July 11, 2014 By Anne Leave a Comment

Young gamers
Photo by Sean Dreilinger (Creative Commons licensed)

It being summertime here in the global North, there may be a little extra videogame play going on in households with kids. So it may be helpful for parents to know about a mother lode of the latest wisdom on videogames’ effects on kids’ learning, social development and futures. It’s MindShift’s “Guide to Games & Learning,” and here are a few nuggets:

Gaming fuels motivation

“We want our children to develop strong meta-cognitive skills [i.e., “the desire, the drive, and the skill, to look at themselves and evaluate the way they think about their place in the world”],” writes reporter Jordan Shapiro in “Social-Emotional Benefits of Video Games” – “motivated to make a difference in the world.” He points to Stanford University professor Carol Dweck, who studies motivation and social development. “She makes a distinction between an entity theory of intelligence and an incremental theory of intelligence. When kids develop an entity theory of intelligence, they believe they have innate, fixed traits. They’re praised for being smart, or being good at math,” which reduces motivation to work toward a goal because one either “has it” or not. An incremental theory of intelligence, on the other hand, is based on acquiring skills that are gained over time, incrementally. These kids are “praised for their effort,” which motivates them to keep going. “They have a growth mindset.”

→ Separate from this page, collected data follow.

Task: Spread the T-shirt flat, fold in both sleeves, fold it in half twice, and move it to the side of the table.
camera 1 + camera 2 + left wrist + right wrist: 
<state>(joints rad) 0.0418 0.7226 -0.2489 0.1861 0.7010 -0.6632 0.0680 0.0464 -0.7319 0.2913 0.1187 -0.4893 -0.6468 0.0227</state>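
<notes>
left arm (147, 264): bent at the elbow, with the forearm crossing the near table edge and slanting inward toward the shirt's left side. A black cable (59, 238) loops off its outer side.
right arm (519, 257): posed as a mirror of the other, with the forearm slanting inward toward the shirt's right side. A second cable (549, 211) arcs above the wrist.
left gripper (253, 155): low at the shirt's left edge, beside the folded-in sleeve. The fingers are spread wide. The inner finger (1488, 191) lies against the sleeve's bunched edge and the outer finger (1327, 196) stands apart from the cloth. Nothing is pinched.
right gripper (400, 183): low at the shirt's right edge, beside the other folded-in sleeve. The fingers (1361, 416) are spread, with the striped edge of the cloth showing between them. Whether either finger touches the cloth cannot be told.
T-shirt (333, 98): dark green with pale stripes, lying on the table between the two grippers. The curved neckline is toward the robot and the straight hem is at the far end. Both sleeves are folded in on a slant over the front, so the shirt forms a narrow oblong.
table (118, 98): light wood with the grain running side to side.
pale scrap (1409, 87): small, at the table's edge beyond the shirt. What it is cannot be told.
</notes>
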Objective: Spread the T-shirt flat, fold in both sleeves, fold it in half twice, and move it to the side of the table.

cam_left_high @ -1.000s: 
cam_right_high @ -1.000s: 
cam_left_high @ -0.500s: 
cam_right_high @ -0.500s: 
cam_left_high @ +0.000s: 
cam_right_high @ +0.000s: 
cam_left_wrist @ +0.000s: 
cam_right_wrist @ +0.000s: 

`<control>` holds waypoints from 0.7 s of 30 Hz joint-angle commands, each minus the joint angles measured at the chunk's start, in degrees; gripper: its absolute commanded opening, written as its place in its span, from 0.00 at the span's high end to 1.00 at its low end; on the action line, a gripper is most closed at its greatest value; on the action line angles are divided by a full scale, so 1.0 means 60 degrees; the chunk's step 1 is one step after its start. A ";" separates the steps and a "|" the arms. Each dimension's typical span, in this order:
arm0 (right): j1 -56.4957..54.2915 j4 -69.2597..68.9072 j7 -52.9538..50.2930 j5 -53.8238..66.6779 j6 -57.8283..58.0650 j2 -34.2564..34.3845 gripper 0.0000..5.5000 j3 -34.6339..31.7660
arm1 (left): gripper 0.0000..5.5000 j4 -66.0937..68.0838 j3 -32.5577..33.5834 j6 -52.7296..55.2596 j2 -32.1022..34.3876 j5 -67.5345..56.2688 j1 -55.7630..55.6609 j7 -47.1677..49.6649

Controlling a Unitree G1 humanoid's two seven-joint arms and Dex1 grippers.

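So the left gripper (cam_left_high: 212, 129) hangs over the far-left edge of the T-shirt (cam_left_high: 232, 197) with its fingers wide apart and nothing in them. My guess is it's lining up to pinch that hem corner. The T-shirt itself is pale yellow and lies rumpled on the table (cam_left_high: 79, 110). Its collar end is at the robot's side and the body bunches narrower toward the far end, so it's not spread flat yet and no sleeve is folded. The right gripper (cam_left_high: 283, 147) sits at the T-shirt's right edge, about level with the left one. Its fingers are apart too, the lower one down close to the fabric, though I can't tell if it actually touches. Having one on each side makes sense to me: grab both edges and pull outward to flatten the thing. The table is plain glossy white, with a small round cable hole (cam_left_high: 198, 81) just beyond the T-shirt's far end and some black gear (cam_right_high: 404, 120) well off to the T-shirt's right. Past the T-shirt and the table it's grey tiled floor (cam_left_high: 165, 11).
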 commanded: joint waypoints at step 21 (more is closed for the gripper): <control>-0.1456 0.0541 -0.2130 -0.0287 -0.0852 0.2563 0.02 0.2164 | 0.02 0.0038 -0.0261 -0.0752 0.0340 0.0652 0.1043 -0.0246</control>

Videogame play fosters that incremental sense of intelligence, Shapiro explains. “Because players are rewarded for one task at a time — for overcoming one obstacle after another — they learn to understand learning and accomplishment iteratively.” They keep at it till they get it – accomplish a task, complete a quest, go to the next level.

Then there’s the social development part. “Seventy percent of gamers play their games with other people … are actually engaged with one another … play cooperatively. They play competitively. They share tips and tricks. They work together. They teach each other how to get better at the game,” Shapiro writes. These social skills and this collaborative disposition is needed now more than ever in this networked world, not just in social media.

21st-century skills

In three sentences, Arizona State U. professor James Paul Gee explains why digital games belong in school. “Video games are complex systems composed of rules that interact. Gamers must think like a designer and form hypotheses about how the rules interact so they can accomplish goals and even bring about emergent results. Thinking like a designer in order to understand systems is a core 21st Century skill,” Gee told Shapiro in an interview for the MindShift Guide.

Games provide context

But if that doesn’t convince you, read why Dr. Gee says videogames are better than textbooks: “A game manual is given meaning by the game world it is about, not by a dictionary. A physics textbook is a ‘game manual’ for the actions, experiences, and problem solving that physicists engage in…. In school, we give people texts when they have not had enough experience in the worlds the texts are about, the experiences that give the texts meaning. It is as if we were to give kids game manuals without the games…. Whether it is STEM or ELA [English Language Arts], if we do not deliver the game, but only the text, we do not get problem solvers and system thinkers, we get, at best, paper-and-pencil test passers.” We all know that our world needs problem solvers and system thinkers, so let’s feed, not discourage our children’s interest in games that foster these – and get them into school, which can be seen as a child’s community of guided (playful) practice.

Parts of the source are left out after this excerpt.